* _Task to complete_: Across all the entries, how many lines hold "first"? Answer with that number and nothing else.

[Dataset items]
^^^^^^^^^^^^^^^^
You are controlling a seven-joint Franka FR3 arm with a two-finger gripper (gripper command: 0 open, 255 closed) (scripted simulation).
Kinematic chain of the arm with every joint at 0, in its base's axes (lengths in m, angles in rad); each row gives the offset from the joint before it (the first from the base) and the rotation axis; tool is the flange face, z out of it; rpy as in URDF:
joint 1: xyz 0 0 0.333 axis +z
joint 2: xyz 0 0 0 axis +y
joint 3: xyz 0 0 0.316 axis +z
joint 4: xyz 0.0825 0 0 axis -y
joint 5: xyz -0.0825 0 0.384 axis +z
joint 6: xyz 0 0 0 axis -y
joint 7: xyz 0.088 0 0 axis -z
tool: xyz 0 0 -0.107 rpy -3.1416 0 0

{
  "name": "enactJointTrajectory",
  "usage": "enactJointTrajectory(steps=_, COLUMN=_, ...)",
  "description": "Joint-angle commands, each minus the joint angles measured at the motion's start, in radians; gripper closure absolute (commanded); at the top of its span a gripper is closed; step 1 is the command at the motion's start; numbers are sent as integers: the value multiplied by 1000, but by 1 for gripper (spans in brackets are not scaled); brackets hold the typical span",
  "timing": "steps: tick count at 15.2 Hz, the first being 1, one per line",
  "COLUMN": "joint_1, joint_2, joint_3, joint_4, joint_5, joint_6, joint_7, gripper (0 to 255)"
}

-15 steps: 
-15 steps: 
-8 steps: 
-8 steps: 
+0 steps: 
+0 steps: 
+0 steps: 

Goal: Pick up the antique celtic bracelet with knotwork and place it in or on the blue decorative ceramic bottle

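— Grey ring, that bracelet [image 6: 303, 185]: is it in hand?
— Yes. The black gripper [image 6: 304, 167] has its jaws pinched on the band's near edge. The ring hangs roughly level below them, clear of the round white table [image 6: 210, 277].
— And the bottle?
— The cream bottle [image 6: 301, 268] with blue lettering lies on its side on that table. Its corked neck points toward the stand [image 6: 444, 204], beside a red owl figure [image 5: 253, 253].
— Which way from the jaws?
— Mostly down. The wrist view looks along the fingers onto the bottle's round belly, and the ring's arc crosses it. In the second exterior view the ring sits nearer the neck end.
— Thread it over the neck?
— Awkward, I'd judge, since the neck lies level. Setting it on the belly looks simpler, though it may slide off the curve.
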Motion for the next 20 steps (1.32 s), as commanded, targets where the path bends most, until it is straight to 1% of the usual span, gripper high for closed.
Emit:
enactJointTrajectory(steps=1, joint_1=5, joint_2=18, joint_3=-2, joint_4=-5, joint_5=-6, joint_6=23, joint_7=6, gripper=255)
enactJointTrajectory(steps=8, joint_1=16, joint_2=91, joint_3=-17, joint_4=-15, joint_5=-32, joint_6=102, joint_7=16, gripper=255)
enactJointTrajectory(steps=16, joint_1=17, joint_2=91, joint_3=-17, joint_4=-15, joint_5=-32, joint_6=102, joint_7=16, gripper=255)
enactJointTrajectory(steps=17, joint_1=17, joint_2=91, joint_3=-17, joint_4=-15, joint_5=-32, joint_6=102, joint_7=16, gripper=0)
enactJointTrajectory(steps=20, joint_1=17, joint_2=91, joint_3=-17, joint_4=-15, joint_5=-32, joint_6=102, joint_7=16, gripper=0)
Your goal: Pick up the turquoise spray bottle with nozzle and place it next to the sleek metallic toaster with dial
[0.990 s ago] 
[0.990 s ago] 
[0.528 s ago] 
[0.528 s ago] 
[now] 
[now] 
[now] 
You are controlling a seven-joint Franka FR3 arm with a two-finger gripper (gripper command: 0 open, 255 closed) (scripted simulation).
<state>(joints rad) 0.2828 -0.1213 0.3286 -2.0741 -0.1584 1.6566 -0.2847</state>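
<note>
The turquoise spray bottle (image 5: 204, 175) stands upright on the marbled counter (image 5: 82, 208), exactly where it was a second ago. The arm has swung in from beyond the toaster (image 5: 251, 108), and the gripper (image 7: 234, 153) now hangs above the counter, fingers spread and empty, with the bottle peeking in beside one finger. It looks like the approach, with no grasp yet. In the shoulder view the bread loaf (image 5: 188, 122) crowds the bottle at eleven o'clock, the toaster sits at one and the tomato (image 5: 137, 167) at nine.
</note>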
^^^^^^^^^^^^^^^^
* _Answer for the task_: 2